Required work →
Within these entries, which lines include the string "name"? Copy each one.

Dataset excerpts
————————

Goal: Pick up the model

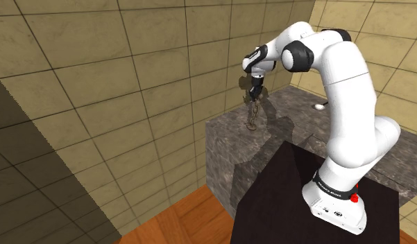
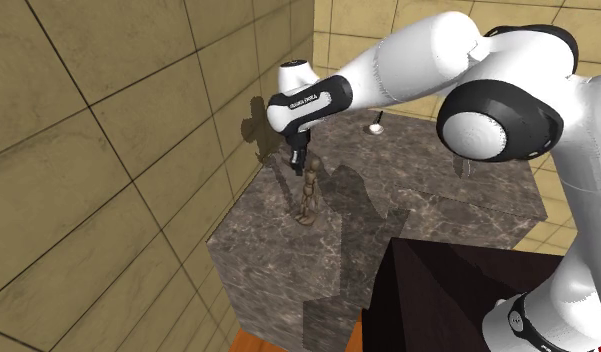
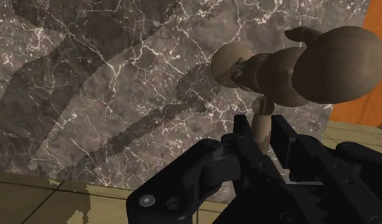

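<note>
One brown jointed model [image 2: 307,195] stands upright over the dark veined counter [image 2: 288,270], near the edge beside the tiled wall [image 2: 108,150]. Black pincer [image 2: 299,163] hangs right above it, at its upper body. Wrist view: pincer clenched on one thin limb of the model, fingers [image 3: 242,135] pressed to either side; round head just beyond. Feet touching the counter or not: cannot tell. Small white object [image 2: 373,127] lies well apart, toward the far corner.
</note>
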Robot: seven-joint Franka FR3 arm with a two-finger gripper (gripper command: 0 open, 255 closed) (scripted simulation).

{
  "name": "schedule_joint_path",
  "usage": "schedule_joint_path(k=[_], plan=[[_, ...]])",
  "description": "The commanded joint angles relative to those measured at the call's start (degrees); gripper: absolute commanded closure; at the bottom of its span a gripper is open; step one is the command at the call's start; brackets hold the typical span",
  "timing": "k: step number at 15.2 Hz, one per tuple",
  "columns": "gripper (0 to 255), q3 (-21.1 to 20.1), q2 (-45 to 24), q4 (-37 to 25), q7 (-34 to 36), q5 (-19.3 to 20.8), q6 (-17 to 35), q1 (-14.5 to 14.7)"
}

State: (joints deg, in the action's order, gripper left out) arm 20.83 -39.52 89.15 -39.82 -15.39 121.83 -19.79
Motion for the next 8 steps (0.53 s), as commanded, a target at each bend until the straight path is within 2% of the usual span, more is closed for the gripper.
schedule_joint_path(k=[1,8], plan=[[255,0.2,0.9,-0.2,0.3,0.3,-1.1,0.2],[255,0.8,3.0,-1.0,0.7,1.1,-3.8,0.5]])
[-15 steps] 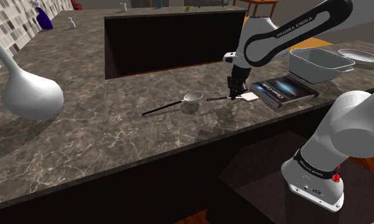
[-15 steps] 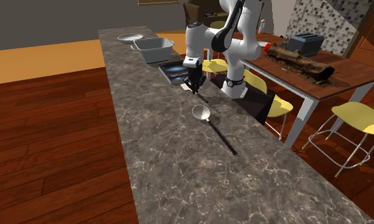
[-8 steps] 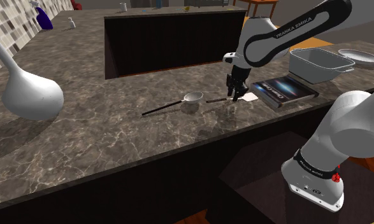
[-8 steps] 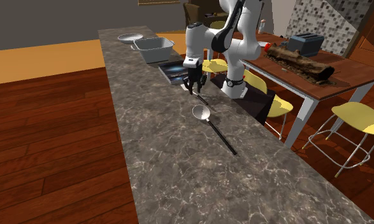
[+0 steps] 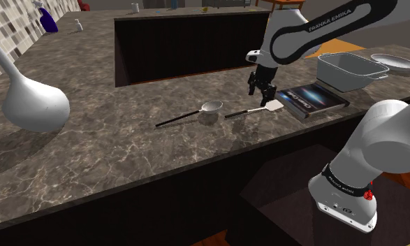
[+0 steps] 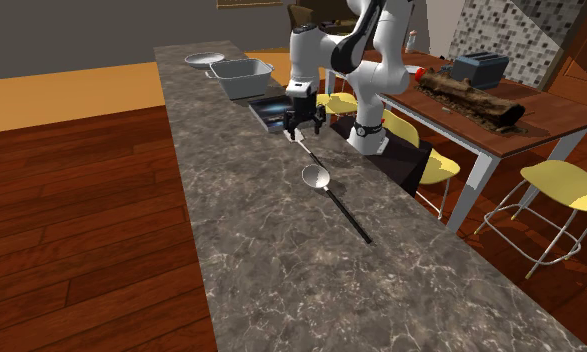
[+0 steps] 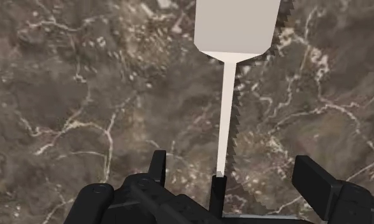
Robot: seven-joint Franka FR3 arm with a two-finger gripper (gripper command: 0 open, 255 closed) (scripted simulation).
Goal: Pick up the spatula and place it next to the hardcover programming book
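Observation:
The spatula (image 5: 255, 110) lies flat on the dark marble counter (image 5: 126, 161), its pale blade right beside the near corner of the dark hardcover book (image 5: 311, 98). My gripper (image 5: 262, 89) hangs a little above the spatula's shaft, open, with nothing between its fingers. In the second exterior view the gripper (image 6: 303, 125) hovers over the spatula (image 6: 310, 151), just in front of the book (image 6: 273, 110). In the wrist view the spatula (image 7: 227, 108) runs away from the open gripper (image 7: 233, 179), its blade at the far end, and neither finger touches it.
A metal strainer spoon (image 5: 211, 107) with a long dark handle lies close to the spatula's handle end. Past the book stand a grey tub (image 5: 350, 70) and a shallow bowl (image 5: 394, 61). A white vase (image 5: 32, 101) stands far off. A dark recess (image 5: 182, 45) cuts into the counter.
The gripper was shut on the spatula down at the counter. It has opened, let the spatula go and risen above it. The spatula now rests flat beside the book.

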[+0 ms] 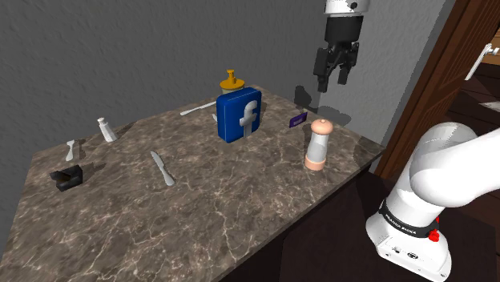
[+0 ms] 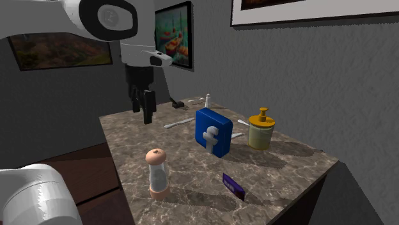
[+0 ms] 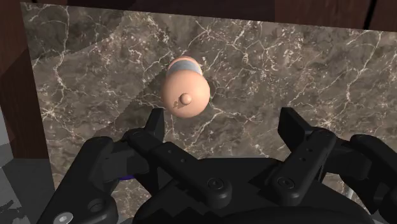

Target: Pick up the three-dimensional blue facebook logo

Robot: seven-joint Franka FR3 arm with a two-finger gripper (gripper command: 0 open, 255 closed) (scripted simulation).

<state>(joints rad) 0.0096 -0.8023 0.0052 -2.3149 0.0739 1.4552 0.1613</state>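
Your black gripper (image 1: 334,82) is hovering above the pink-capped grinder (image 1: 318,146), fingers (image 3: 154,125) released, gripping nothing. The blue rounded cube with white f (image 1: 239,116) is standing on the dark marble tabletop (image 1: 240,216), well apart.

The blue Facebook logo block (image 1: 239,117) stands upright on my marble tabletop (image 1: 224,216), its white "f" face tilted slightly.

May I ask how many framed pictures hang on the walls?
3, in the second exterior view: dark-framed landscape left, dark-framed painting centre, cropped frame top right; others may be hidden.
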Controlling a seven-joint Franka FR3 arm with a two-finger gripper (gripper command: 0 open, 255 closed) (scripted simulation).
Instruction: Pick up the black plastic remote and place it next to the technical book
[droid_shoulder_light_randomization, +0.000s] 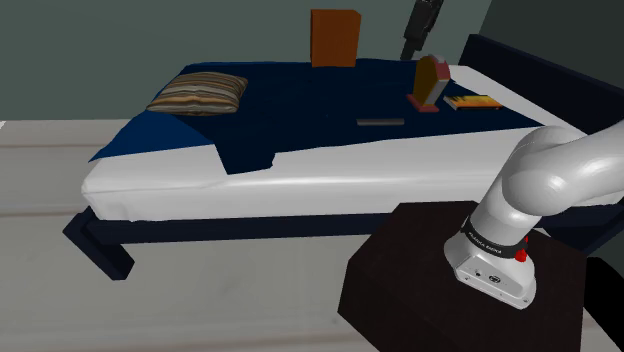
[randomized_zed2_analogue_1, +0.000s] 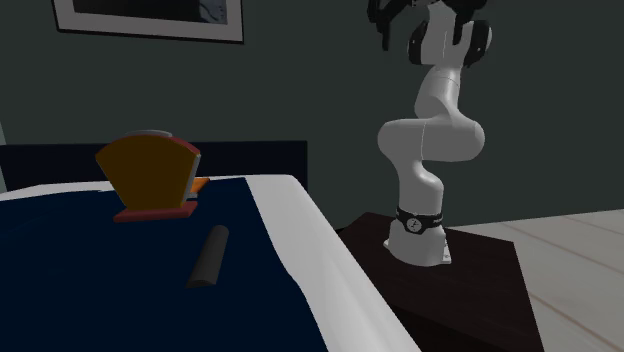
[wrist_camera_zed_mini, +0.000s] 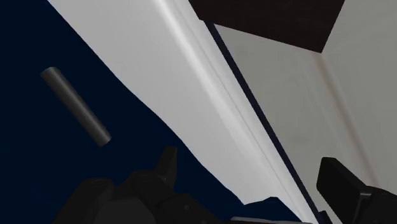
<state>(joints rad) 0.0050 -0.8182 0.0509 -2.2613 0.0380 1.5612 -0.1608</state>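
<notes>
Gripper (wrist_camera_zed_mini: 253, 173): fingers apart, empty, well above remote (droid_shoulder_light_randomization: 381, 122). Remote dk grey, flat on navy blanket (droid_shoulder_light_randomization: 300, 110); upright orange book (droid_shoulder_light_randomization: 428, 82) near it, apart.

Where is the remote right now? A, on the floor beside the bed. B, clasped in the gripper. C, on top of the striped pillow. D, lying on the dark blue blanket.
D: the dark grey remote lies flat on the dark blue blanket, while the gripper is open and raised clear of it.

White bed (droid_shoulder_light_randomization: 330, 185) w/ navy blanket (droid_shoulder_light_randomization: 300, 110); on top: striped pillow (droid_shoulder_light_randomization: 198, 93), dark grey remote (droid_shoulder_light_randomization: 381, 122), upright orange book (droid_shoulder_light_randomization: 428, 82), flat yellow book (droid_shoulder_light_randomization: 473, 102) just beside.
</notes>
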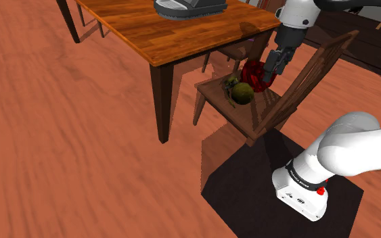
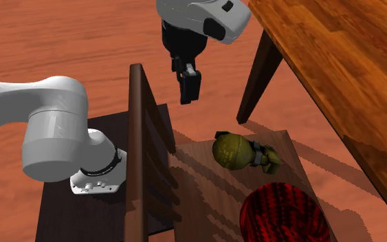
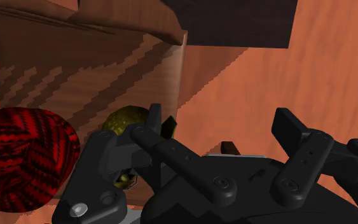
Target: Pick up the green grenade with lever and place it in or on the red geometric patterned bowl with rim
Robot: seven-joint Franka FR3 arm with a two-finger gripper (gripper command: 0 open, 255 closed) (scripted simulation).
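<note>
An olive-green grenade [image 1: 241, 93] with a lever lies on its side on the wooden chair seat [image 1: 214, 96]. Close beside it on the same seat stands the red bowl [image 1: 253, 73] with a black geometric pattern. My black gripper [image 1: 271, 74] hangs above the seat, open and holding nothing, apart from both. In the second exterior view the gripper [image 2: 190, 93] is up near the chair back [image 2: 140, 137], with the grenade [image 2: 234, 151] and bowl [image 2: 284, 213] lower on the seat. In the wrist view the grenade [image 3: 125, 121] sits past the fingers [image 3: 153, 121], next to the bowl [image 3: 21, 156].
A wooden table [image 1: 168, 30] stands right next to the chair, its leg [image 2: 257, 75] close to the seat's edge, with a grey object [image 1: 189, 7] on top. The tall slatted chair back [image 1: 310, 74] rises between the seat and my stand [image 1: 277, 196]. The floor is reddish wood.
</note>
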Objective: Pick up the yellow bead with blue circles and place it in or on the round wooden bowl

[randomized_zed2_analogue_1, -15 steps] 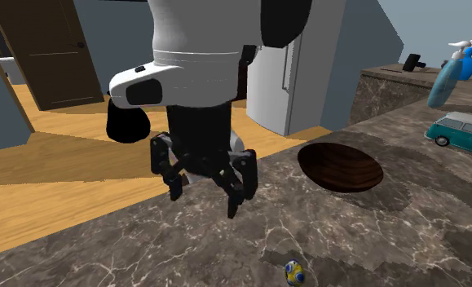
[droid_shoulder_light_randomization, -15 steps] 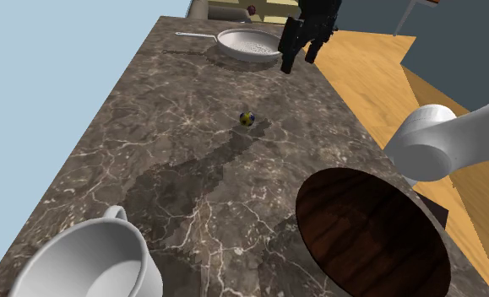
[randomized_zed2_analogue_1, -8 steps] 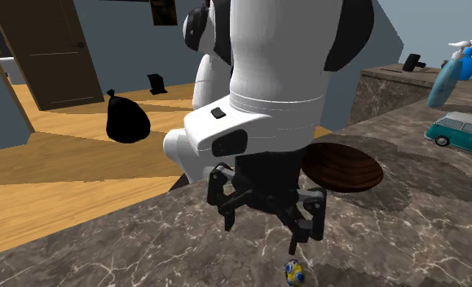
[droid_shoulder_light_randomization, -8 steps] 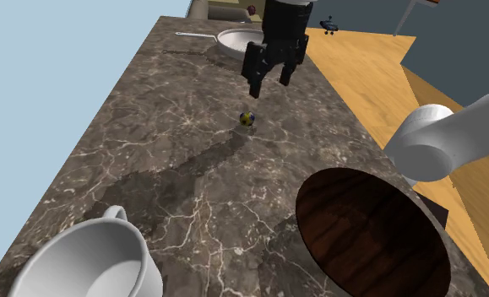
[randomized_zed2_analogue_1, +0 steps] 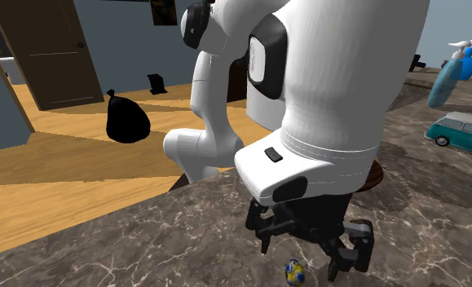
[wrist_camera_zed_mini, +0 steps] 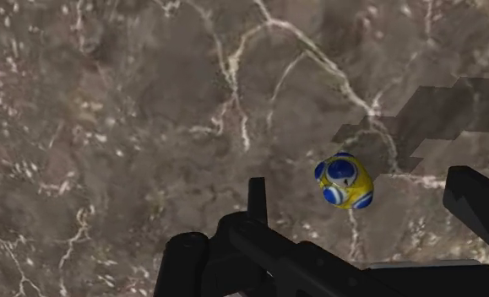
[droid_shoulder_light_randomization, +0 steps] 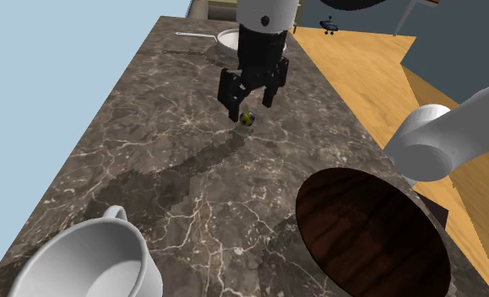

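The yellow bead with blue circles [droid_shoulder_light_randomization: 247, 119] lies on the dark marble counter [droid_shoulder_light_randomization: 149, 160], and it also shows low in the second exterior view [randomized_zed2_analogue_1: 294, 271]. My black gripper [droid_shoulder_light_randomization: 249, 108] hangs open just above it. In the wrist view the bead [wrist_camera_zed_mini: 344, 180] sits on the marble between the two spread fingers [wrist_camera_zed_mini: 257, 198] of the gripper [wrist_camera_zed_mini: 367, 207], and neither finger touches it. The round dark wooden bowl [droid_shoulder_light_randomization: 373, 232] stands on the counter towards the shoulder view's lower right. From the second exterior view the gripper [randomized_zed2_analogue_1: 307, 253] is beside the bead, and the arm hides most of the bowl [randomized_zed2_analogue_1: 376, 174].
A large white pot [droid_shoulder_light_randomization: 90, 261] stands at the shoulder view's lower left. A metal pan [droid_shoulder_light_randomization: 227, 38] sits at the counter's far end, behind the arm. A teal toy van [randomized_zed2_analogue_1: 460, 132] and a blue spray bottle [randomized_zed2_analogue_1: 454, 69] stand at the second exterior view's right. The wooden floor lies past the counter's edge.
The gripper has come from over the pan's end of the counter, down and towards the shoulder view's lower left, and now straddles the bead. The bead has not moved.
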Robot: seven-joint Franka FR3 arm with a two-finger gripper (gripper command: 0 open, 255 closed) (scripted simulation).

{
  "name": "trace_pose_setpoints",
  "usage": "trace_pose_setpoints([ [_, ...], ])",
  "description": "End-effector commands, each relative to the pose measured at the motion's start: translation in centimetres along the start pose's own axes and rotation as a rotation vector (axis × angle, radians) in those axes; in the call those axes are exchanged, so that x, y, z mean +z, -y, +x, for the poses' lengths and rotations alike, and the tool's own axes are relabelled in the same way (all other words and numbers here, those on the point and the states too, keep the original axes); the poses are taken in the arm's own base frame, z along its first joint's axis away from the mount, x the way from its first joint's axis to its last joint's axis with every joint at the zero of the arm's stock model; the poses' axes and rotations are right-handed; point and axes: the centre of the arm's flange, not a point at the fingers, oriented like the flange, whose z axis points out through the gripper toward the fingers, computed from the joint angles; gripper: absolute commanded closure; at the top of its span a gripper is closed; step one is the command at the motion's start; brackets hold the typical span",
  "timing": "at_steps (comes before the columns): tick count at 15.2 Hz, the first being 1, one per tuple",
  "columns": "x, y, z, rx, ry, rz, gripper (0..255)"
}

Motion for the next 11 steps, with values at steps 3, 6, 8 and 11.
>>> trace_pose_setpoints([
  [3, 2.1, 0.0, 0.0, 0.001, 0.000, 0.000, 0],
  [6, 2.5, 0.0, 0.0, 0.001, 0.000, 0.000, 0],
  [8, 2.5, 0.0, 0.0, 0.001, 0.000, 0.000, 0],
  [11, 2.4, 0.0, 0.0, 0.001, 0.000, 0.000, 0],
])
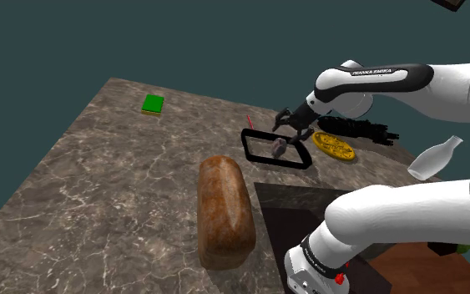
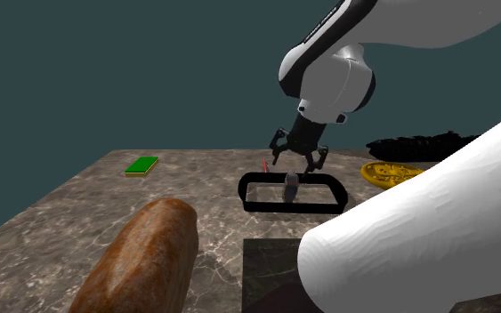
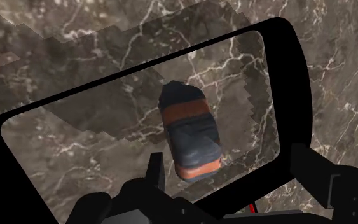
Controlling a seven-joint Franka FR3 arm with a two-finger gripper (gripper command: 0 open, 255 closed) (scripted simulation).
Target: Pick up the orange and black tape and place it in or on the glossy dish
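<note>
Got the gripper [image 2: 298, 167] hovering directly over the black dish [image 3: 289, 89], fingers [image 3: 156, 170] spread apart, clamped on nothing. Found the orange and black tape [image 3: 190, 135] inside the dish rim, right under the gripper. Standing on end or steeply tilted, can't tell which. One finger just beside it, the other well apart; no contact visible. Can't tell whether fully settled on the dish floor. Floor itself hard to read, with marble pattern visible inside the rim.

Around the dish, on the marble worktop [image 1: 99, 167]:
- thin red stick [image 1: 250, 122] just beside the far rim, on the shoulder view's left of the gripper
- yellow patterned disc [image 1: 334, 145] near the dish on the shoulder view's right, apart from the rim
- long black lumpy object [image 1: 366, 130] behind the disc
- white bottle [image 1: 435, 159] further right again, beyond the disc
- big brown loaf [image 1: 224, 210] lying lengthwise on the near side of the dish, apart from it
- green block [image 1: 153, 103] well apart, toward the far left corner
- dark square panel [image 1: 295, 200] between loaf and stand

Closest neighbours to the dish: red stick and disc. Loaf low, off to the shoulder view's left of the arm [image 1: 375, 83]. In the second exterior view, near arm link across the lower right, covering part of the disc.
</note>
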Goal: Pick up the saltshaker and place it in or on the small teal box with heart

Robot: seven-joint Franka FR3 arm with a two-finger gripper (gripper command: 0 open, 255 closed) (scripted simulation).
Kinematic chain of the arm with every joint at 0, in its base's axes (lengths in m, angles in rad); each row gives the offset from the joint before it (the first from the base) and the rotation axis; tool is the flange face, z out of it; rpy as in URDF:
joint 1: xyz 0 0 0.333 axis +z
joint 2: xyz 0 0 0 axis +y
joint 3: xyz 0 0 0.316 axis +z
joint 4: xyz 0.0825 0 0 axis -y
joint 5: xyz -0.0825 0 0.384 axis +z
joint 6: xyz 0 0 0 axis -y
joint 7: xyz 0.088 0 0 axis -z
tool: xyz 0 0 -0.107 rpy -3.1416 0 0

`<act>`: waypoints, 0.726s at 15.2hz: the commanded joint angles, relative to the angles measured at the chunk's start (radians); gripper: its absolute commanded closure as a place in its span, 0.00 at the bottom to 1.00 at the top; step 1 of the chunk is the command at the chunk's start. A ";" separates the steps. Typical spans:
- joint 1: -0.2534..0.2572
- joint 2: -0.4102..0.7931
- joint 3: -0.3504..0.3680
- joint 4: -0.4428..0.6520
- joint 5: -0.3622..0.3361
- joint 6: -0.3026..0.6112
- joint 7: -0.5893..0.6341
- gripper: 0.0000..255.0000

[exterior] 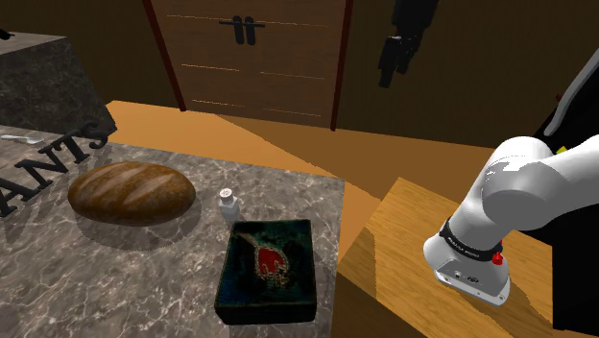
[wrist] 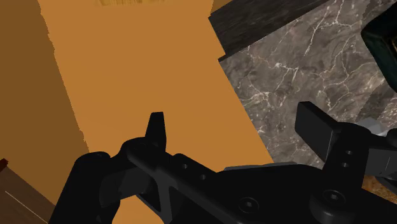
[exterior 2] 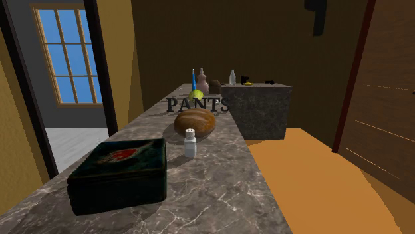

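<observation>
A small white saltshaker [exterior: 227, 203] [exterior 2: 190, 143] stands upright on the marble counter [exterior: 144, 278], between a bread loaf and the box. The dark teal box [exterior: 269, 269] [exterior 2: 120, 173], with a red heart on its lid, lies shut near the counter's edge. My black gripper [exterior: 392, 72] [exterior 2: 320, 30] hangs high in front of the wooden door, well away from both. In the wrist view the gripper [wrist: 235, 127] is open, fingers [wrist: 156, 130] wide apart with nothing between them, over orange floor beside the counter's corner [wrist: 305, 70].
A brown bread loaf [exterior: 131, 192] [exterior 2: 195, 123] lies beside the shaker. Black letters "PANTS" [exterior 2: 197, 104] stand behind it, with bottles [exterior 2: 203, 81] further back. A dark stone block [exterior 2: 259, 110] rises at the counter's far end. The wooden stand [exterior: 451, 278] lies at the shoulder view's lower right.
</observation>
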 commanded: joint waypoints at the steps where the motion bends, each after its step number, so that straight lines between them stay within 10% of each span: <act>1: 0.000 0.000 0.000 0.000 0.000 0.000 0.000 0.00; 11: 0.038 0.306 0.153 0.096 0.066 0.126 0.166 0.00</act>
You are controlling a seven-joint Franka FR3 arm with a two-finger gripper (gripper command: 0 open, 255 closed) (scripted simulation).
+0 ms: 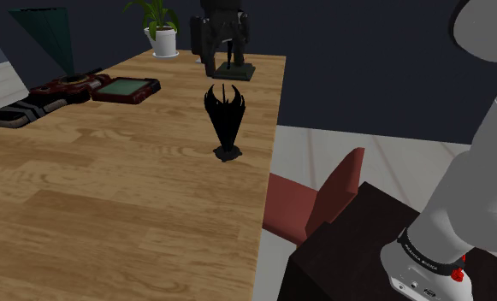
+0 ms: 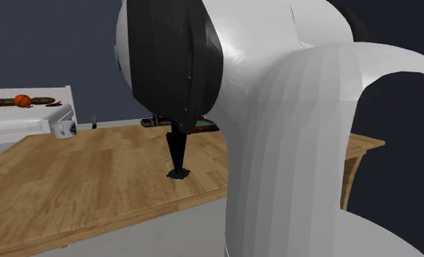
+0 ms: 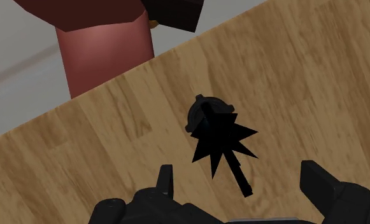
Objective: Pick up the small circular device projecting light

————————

Result for this task →
  "name": "schedule_joint_path",
  "name": "trace_pose_setpoints",

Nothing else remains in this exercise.